#### Exercise aim:
Return, unchanged and with no pictures, the lines below from the very first through the one that contains "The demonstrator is".

#### Data segment:
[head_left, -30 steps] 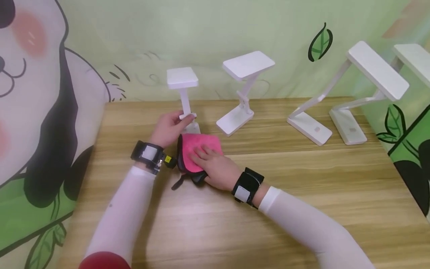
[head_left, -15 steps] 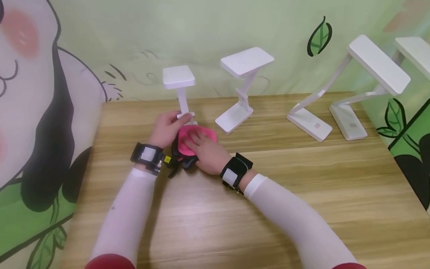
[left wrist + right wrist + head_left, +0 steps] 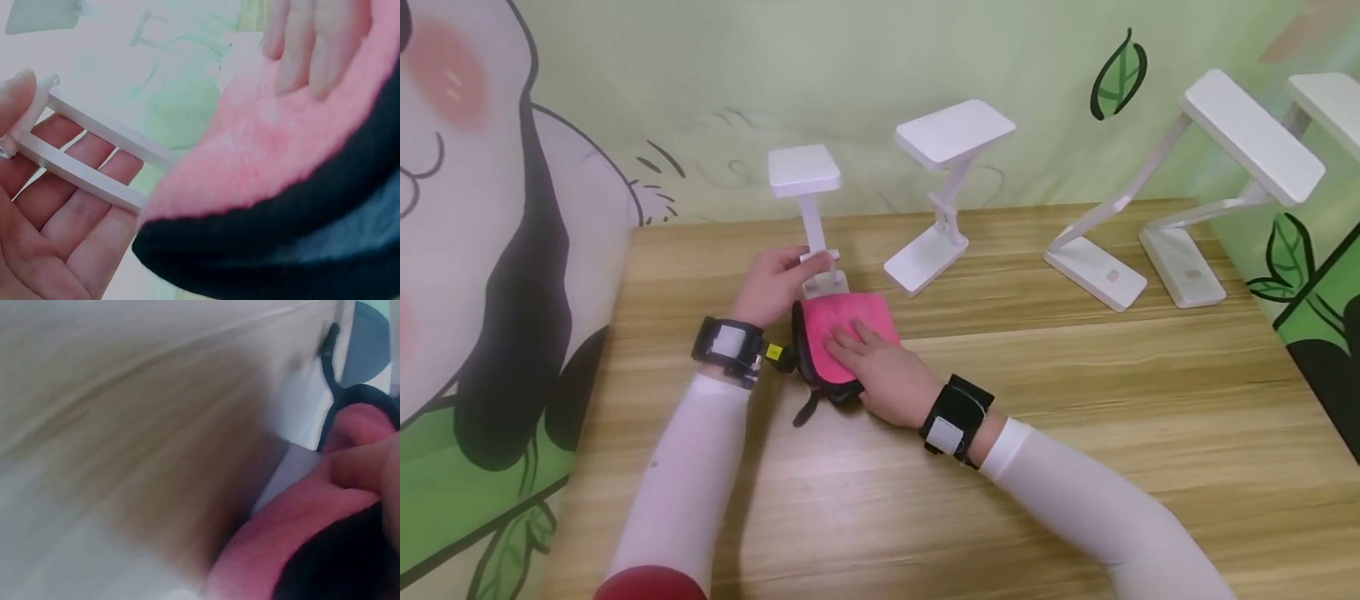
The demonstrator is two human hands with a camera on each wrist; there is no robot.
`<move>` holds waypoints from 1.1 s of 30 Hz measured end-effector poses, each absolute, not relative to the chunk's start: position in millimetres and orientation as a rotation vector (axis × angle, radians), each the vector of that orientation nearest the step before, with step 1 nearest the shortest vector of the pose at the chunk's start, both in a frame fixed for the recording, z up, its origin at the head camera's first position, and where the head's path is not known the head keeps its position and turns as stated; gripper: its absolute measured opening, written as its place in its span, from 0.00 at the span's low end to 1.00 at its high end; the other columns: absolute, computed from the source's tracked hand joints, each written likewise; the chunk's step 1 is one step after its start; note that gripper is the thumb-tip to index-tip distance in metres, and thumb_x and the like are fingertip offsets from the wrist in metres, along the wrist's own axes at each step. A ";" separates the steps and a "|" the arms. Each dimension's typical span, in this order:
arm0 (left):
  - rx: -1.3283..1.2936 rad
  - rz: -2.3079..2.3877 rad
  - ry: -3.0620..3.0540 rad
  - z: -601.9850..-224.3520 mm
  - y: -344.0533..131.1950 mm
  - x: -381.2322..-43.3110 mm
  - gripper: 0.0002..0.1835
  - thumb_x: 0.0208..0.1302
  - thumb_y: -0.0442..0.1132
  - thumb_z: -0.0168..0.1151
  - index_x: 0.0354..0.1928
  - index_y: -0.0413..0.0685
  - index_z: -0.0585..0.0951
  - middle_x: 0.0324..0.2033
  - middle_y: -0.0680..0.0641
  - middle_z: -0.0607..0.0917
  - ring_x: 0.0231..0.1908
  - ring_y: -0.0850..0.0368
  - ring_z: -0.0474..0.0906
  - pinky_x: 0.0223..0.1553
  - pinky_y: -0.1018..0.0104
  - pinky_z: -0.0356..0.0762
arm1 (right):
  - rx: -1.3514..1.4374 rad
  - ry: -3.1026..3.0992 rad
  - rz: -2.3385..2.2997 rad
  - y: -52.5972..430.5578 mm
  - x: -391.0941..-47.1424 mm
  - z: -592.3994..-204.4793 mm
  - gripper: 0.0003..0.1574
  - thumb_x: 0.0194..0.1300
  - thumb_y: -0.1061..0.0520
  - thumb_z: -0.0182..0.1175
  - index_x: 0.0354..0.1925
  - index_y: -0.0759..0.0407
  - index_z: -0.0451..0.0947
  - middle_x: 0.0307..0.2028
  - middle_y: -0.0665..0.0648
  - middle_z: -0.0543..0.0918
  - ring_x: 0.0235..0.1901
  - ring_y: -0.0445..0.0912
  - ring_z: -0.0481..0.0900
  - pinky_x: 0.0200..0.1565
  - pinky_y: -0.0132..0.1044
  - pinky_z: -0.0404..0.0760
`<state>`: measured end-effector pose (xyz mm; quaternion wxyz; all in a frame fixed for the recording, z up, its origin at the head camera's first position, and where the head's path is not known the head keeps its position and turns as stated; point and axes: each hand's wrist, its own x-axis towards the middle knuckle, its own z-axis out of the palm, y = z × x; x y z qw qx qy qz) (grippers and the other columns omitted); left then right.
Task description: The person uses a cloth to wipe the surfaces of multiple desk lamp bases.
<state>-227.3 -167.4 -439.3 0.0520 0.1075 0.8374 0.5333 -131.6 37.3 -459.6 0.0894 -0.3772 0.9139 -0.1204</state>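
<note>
My left hand (image 3: 775, 287) pinches the lower joint of a small white desk lamp (image 3: 805, 171), its thumb over the joint. In the left wrist view the fingers (image 3: 94, 165) lie behind the lamp's two thin struts (image 3: 94, 125). My right hand (image 3: 887, 371) presses with spread, fairly straight fingers on a pink cloth (image 3: 850, 321) with black edging and a dark loop. The cloth covers the front of the lamp's base, leaving the back part of the base (image 3: 825, 285) visible. In the right wrist view, a pale base edge (image 3: 294, 464) shows under the cloth.
To the right stand more white desk lamps: a second lamp (image 3: 955, 133), a third lamp (image 3: 1255, 137) and another lamp (image 3: 1183, 267) cut off by the frame edge. All are on a wooden table (image 3: 1000, 492) against a painted wall (image 3: 700, 83).
My right hand slid the cloth up towards the lamp's stem, then back towards me, uncovering the rear of the base. The left hand keeps its hold on the joint.
</note>
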 end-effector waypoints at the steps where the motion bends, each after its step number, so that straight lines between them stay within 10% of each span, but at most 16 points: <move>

#### Result below:
[head_left, -30 steps] 
[head_left, -15 steps] 
[left wrist + right wrist + head_left, +0 steps] 
The demonstrator is two human hands with a camera on each wrist; there is no robot.

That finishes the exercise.